§ Your assignment:
Write out every line exactly, from the start of the records below to the line with "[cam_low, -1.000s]", and stop there. Don't write out the pictures.

########################################

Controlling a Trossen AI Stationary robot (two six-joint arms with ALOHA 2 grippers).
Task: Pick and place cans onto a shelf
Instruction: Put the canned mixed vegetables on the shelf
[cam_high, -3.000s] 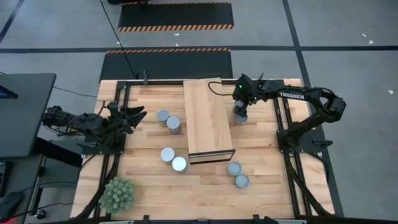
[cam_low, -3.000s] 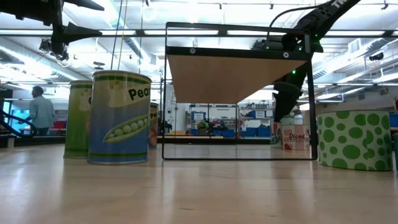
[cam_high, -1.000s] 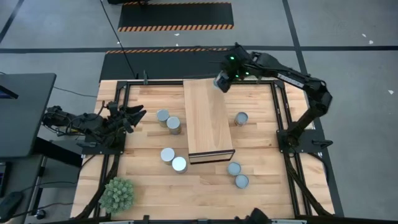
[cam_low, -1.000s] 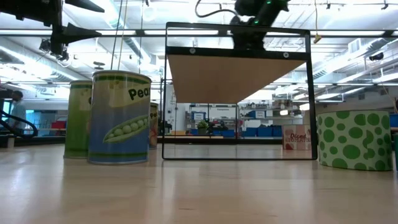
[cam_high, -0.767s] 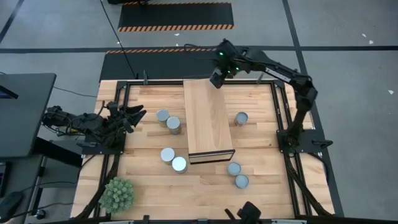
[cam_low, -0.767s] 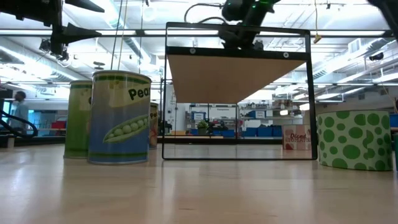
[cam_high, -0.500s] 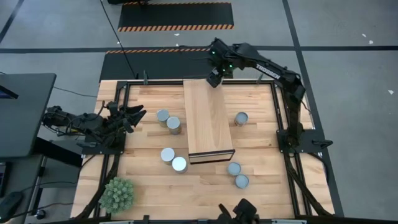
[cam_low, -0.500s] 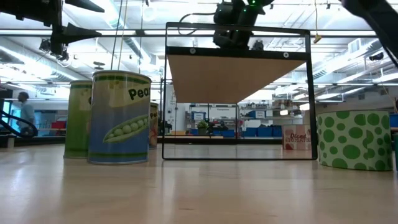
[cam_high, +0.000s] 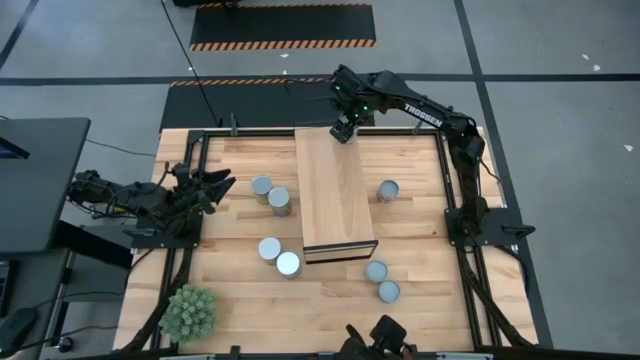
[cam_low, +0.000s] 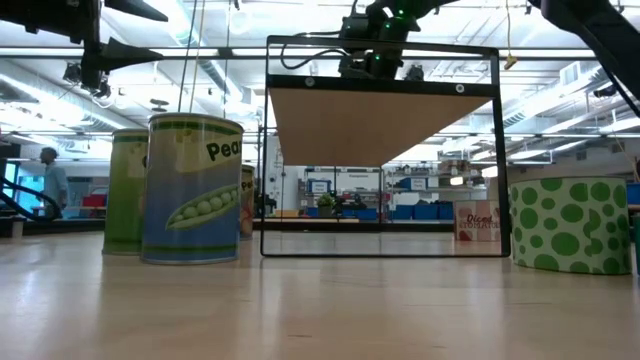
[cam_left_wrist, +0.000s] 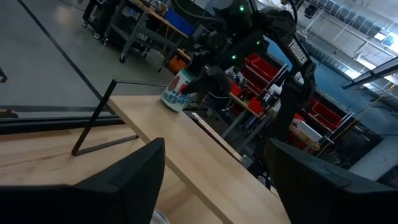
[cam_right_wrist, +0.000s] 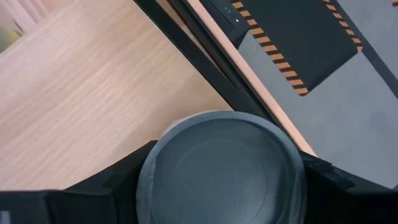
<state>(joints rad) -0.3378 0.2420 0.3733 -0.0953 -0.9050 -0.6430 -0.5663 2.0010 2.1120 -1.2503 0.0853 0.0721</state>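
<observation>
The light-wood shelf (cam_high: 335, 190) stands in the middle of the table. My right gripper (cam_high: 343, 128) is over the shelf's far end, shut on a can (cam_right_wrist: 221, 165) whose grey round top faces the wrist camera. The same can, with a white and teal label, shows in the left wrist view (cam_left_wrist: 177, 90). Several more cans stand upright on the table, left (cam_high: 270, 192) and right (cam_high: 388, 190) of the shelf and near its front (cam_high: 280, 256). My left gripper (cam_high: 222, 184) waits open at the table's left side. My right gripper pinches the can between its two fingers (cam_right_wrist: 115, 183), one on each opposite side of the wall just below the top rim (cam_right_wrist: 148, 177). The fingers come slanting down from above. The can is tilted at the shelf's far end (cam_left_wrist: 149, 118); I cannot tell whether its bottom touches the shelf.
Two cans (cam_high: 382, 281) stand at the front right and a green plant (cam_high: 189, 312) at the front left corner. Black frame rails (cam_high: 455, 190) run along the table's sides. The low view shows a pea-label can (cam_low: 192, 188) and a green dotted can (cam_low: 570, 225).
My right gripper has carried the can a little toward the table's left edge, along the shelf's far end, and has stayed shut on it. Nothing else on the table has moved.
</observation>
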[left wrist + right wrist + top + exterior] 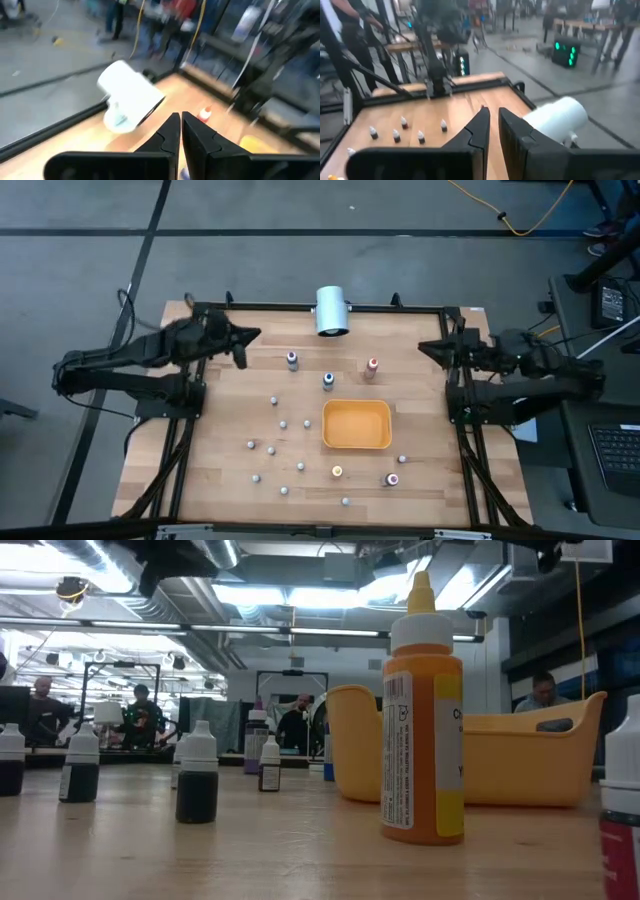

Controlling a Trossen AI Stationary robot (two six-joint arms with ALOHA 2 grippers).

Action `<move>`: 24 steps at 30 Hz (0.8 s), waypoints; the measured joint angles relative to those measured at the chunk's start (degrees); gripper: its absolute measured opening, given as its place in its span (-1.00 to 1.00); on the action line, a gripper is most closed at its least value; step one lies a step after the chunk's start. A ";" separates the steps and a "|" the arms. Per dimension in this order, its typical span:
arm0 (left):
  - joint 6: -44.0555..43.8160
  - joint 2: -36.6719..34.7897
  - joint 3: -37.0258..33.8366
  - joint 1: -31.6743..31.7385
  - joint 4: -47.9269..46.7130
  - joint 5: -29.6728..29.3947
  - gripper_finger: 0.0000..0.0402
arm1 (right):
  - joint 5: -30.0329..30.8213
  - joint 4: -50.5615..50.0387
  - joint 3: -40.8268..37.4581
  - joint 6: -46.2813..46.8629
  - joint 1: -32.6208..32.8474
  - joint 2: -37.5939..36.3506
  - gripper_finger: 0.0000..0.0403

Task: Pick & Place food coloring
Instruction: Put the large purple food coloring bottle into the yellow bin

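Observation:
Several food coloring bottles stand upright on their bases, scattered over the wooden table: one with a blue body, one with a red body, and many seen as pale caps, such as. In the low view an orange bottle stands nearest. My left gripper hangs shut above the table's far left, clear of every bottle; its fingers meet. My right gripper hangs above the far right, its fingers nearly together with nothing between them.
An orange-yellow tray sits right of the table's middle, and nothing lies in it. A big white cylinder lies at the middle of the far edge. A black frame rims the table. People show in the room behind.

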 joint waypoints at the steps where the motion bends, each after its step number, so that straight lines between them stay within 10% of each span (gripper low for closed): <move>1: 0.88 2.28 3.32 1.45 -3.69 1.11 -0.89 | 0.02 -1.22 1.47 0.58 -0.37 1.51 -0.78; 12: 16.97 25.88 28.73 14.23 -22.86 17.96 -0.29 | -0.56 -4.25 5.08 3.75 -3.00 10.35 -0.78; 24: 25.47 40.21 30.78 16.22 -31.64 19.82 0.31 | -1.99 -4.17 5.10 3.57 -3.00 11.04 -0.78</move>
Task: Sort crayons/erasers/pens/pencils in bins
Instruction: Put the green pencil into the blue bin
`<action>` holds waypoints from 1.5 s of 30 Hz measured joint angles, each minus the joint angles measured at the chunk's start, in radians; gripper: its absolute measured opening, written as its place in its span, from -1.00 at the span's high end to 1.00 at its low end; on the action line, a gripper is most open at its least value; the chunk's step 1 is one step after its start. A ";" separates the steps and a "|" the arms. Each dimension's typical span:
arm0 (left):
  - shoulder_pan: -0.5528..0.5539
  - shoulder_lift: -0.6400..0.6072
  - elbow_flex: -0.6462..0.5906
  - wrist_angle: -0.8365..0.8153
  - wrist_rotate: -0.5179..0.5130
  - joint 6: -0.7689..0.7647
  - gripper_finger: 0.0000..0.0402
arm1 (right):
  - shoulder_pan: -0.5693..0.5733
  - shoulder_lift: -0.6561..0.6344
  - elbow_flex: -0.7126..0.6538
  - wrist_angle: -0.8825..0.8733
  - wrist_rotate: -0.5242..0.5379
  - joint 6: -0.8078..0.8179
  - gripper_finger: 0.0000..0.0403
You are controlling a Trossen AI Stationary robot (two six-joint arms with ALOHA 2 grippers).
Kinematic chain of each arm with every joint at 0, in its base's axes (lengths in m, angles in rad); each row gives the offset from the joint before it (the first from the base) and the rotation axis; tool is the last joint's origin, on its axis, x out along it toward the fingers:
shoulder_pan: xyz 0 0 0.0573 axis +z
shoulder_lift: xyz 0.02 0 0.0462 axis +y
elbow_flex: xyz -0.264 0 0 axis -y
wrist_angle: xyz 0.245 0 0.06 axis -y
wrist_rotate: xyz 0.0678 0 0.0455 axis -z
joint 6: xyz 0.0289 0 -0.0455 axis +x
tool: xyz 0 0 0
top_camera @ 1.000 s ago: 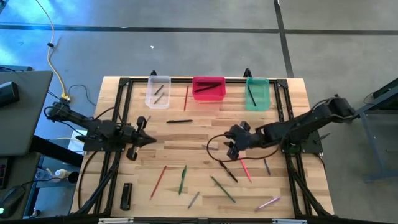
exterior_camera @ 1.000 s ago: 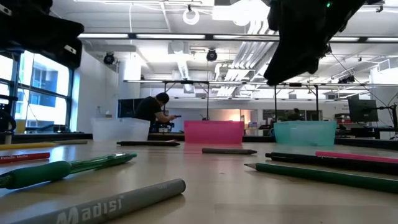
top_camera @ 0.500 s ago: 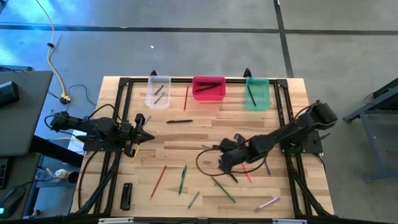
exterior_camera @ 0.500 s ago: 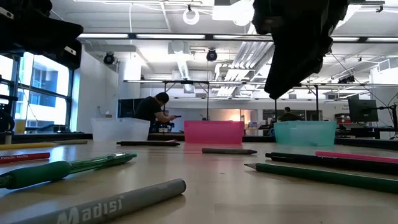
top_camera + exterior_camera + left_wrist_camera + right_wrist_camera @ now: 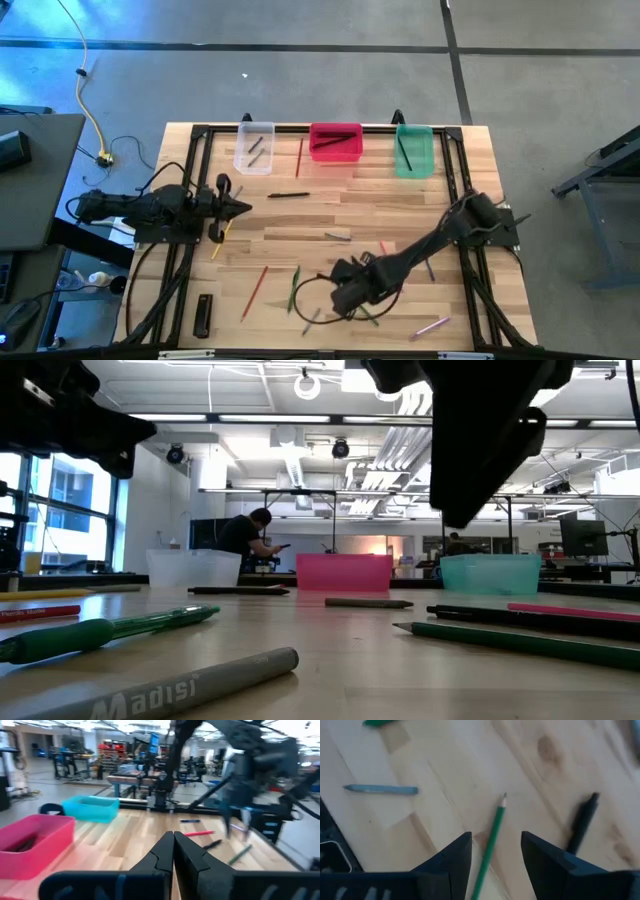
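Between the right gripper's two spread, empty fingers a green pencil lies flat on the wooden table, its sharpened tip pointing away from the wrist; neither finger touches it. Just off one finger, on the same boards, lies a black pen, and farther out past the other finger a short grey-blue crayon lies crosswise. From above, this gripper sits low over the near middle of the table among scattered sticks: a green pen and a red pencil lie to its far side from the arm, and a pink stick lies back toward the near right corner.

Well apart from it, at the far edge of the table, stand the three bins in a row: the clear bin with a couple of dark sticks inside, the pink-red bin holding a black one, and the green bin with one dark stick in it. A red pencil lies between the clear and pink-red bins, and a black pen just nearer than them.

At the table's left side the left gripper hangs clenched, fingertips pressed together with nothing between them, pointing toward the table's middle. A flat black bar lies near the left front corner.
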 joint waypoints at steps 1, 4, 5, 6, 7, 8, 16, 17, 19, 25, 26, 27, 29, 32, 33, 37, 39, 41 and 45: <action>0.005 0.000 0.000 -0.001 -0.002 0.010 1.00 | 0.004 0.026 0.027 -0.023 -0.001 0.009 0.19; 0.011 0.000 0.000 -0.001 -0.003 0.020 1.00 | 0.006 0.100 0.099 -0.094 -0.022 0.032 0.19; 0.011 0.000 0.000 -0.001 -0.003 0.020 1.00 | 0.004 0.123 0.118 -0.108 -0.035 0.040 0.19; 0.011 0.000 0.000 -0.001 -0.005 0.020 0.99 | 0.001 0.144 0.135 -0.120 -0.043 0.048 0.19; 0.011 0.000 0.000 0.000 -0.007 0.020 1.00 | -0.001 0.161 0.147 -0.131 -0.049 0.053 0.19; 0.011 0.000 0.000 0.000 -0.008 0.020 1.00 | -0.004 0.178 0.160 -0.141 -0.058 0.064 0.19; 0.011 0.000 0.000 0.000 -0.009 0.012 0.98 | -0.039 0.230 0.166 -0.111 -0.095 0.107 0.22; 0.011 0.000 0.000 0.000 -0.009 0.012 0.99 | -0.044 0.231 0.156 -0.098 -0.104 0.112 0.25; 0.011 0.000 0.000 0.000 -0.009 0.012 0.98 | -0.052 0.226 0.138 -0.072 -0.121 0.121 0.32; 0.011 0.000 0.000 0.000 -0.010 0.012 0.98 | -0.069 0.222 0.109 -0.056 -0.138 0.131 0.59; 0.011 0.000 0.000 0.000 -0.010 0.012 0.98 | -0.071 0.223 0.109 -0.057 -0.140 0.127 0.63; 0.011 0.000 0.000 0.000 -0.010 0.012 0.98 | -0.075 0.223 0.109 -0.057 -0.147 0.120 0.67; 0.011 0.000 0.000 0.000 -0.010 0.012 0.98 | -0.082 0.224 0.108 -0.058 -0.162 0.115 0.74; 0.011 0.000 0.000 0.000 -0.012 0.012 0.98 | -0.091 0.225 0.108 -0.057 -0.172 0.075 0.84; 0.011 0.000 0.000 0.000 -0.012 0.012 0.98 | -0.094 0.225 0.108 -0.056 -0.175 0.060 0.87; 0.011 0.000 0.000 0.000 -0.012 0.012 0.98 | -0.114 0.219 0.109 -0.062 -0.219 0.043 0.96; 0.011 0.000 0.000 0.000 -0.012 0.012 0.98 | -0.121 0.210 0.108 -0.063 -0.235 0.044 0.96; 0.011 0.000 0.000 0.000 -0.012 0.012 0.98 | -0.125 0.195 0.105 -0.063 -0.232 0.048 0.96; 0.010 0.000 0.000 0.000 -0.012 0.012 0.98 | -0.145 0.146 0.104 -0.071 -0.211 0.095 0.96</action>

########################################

§ Response area:
Controlling a Trossen AI Stationary robot (two six-joint arms with ALOHA 2 grippers).
Task: Pick and place cans onto a shelf
Instruction: Put the canned mixed vegetables on the shelf
[cam_high, -3.000s] 
[cam_low, -3.000s] 
[cam_high, -1.000s] 
[cam_low, -1.000s] 

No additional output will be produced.